Activity -> Write out exactly the first lines of the listing, ending on the line that contains "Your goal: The".

Collected material ->
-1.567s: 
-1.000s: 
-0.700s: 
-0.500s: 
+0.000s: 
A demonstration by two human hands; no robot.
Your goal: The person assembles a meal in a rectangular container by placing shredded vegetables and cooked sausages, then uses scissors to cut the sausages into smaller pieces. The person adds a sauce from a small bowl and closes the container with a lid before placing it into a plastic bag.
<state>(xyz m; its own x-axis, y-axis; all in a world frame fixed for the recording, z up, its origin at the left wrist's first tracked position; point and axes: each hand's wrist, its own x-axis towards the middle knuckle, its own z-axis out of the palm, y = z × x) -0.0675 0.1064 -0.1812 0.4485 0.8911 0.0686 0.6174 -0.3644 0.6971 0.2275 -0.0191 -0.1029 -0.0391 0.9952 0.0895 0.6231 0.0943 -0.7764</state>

Solution to the exercise ->
-1.567s: 
-1.000s: 
-0.700s: 
-0.500s: 
+0.000s: 
A demonstration by two human hands; no robot.
Your goal: The person assembles a meal in a rectangular container by placing shredded vegetables and cooked sausages, then uses scissors to cut the sausages into smaller pieces. The person adds a sauce from a small bowl and closes the container with a lid before placing it into a plastic bag.

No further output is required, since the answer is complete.